- [WORK ITEM]: Find "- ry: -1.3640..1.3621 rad" below and begin at its line; stop after the line with "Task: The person". Output those lines exactly, without pictures.

- [DATA]:
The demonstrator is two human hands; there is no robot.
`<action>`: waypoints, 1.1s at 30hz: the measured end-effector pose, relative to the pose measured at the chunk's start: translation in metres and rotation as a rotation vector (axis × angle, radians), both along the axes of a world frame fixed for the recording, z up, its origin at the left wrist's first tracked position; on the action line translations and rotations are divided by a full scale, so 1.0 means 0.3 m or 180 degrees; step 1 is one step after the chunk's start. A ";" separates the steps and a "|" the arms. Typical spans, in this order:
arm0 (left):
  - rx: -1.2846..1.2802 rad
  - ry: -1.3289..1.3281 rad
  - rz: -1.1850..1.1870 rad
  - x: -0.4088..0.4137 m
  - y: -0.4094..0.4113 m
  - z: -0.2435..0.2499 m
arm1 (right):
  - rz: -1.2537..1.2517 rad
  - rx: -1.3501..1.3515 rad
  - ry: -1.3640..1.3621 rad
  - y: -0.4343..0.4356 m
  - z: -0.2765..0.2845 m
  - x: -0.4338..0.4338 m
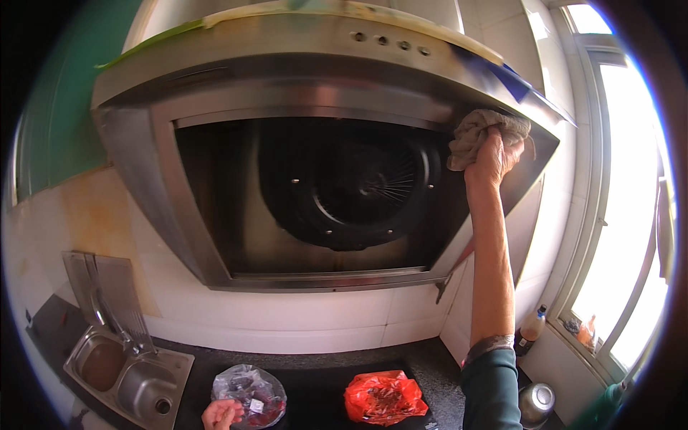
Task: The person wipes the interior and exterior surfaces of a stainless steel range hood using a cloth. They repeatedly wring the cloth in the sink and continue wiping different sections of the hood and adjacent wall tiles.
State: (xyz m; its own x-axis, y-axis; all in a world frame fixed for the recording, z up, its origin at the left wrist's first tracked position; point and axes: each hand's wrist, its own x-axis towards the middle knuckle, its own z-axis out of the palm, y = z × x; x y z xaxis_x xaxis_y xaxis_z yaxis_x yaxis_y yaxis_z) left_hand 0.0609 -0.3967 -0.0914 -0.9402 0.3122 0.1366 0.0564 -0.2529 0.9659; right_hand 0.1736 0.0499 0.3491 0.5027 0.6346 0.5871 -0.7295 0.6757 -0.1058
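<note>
My right hand (493, 161) is raised at arm's length and grips a bunched beige cloth (473, 137). The cloth presses against the upper right inner border of a stainless steel range hood (317, 97). Inside the hood's opening, a dark round fan housing (344, 226) with a fan wheel (371, 185) is exposed. Low in the picture, my left hand (221, 414) is loosely curled, with nothing visible in it. It overlaps the left edge of a clear plastic bag (250, 389) with dark reddish contents; whether they touch is unclear.
A red plastic bag (384, 398) with dark bits rests on the black cooktop (317, 398). At left is a double-bowl steel sink (183, 371) with a faucet (129, 344) and leaning metal panels (115, 274). A bottle (529, 330), a metal pot (536, 403) and a window (618, 215) are right.
</note>
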 end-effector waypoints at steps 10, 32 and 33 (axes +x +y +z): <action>0.0302 -0.0037 0.0272 -0.148 -0.368 -0.023 | 0.0346 0.0620 0.0048 -0.668 -0.017 -0.501; -0.0191 -0.0031 0.0585 -0.274 -0.958 -0.045 | -0.1998 0.2050 -0.1562 -1.331 -0.115 -0.762; -0.0140 0.0049 0.0535 -0.275 -0.945 -0.034 | -0.2150 0.2141 -0.1777 -1.337 -0.110 -0.737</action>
State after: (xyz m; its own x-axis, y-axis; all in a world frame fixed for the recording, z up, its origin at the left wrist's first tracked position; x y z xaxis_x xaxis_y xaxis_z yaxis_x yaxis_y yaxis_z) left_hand -0.0214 -0.6801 -0.1017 -0.9775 0.1567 0.1409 0.1091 -0.1960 0.9745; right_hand -0.0475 -0.3513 0.3162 0.1821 -0.2048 0.9617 -0.1527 0.9603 0.2334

- [ANSWER FOR THIS EXERCISE]:
  - ry: -1.3640..1.3621 rad
  - y: -0.4343..0.4356 m
  - z: -0.2765..0.2845 m
  - x: -0.4338..0.4338 m
Task: The person wipes the interior and exterior surfaces of a stainless steel range hood using a cloth. They repeatedly wring the cloth in the sink and continue wiping different sections of the hood and adjacent wall tiles.

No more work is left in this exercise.